You can run the MPI program and the monitoring GUI separately. The advantage is that you and start and stop the monitoring GUI at will; the MPI program will run regardless of the monitoring GUI. This could enable you to periodically "check in" to monitor the data, from any host that can access the MPI program's progress data. The disadvantage is that you must manage both programs seperately. Clearly, you could do this within an "execution script" that hid the startup of both, giving the user the illusion that they're only doing one thing (as in the integrated cases below).

You can run the MPI program from the monitoring GUI. The advantage is integration and simplicity--the user just sees the one event, "starting the program". The fact that an MPI program, with it's MPI startup, is being used in unknown to the user.You also have more flexibility on how progress data is transferred between the two, e.g., there could be shared message, pipes, or other hidden mechanisms for the MPI program to get progress data to the monitoring program. The disadvantage is that quitting the monitoring program will kill the MPI program unless you take specific actions.

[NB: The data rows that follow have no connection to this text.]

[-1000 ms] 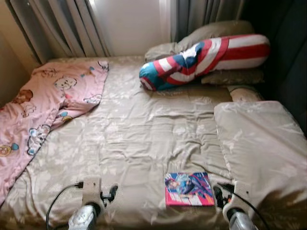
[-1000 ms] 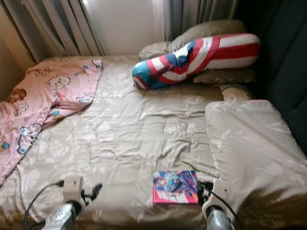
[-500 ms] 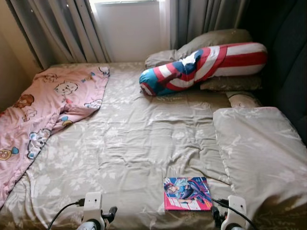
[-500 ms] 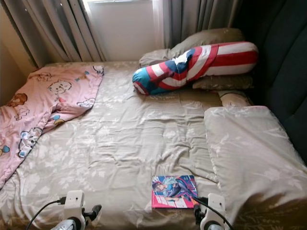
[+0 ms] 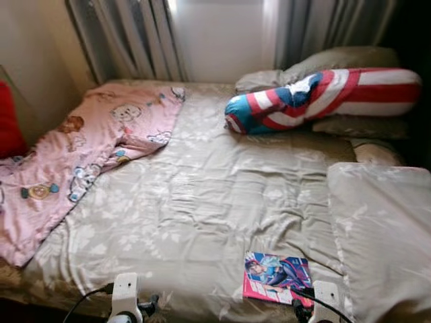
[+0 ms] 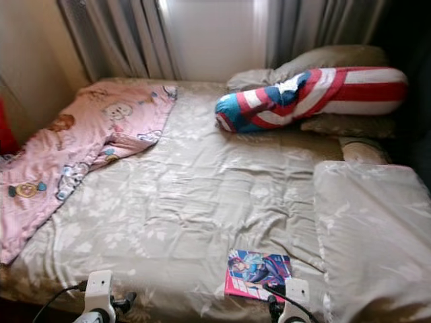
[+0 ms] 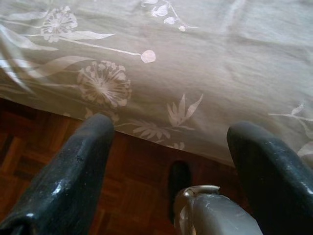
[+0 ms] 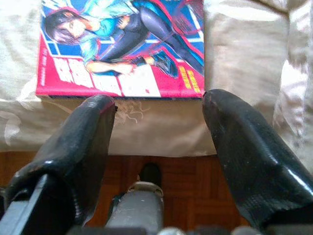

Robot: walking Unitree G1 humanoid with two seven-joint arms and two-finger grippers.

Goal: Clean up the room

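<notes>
1. Right wrist view looks along the right gripper, whose 2 black fingers are spread wide with nothing between them; just past the tips lies the comic book, flat and face up near the bed's front edge.
2. That book is probably what the tidying calls for next, since it is the 1 loose item on the beige bedspread. The spread fingers look lined up to close over its near edge.
3. From the head camera, the book lies close beside the folded beige blanket at the robot's right, well apart from the pink cartoon blanket rumpled over the left side.
4. A striped red, white and blue bolster leans on the pillows by the curtains, where bedding belongs.
5. Left wrist view shows the left gripper, its fingers equally wide apart and holding nothing, hanging over the bedspread's floral hem.
6. Both wrist views reveal the wooden floor below the mattress edge, which the head views miss; the head views alone give the bed's overall layout.
</notes>
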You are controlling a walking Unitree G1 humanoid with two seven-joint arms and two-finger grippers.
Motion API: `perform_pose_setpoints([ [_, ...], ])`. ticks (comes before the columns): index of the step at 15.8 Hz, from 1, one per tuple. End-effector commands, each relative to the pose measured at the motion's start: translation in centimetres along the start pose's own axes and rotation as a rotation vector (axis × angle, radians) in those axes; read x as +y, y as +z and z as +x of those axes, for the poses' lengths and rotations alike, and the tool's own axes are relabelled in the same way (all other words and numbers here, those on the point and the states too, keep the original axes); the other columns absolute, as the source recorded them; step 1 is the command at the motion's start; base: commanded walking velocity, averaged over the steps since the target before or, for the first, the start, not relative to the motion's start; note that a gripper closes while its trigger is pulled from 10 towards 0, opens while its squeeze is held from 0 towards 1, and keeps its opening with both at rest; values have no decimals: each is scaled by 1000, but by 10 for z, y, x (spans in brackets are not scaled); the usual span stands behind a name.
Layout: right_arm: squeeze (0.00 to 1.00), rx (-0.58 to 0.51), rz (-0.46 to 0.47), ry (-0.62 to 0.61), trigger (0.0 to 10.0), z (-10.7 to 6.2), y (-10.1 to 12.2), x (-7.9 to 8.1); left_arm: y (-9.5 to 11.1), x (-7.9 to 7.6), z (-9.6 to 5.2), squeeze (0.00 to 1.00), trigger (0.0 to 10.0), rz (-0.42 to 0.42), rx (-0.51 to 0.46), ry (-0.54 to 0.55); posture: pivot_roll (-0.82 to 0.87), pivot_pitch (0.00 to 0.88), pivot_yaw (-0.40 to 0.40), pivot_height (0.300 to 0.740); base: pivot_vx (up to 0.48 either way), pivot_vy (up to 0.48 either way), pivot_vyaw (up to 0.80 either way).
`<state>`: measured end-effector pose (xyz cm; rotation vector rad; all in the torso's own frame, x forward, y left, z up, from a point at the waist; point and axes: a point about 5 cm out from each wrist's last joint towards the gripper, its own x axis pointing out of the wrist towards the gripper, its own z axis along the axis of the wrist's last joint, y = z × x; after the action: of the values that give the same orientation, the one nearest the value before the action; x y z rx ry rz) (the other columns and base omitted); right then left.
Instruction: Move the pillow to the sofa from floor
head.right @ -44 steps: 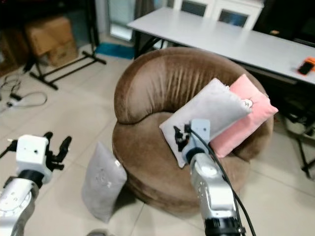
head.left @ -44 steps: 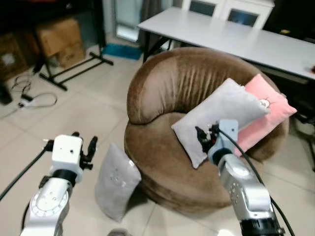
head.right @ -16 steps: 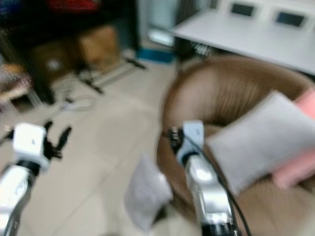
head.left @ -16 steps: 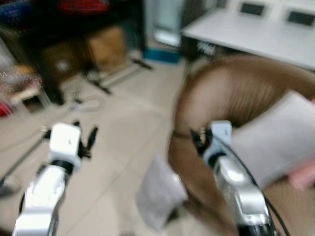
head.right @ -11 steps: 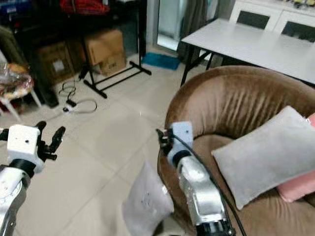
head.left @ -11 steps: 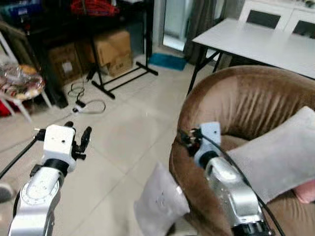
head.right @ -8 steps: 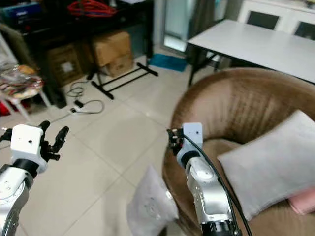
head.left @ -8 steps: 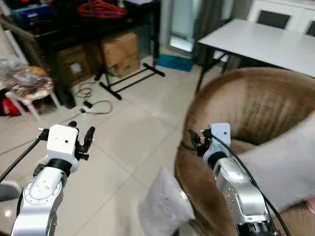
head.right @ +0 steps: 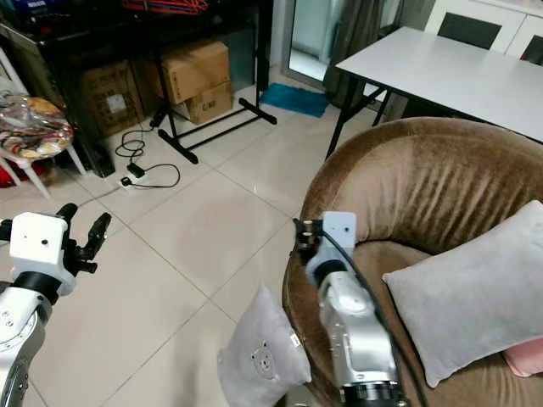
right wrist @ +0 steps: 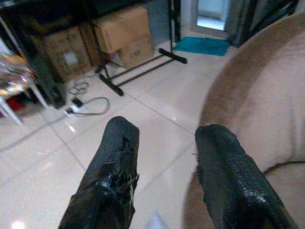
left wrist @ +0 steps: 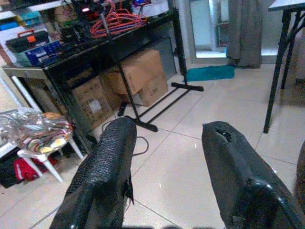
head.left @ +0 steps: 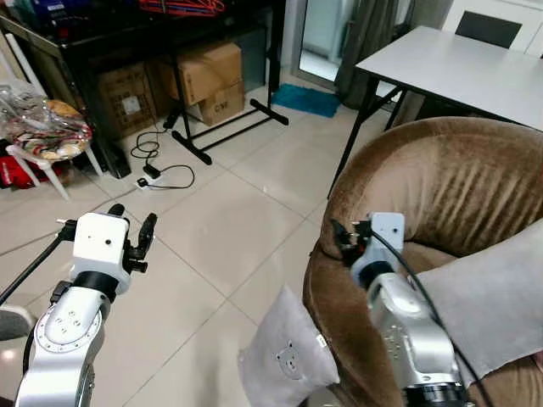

You can start the monitoring program from the MPI program. This has the same "integration" advantages of the (preceding) reverse case. The disadvantage is that the monitoring will tied to the original MPI program execution unless you take special actions to enable the progress data to be obtained later.

Finally, you could build the two capabilities, compute and monitoring, into a single program. This would be the hardest and least flexible, but it offers the highest level of integration.

As for the actual mechanics of the monitoring GUI program, there are any number of tools that you can use. For example, you gould use a scripting language (e.g., Perl, Python, or TCL) with Tk or Qt providing the graphics. This will enable you to build a first-class GUI using a language and graphicswell suited to the task without a lot of the difficulties of C/C++ programming. You could also use C/C++ and Qt or one of the other grapahics toolkits.

My recommendation is to build a monitoring GUI using the language and graphics toolkits of your choice, and teach it how to get progress data from the MPI program.This will be the simplest and most flexible approach.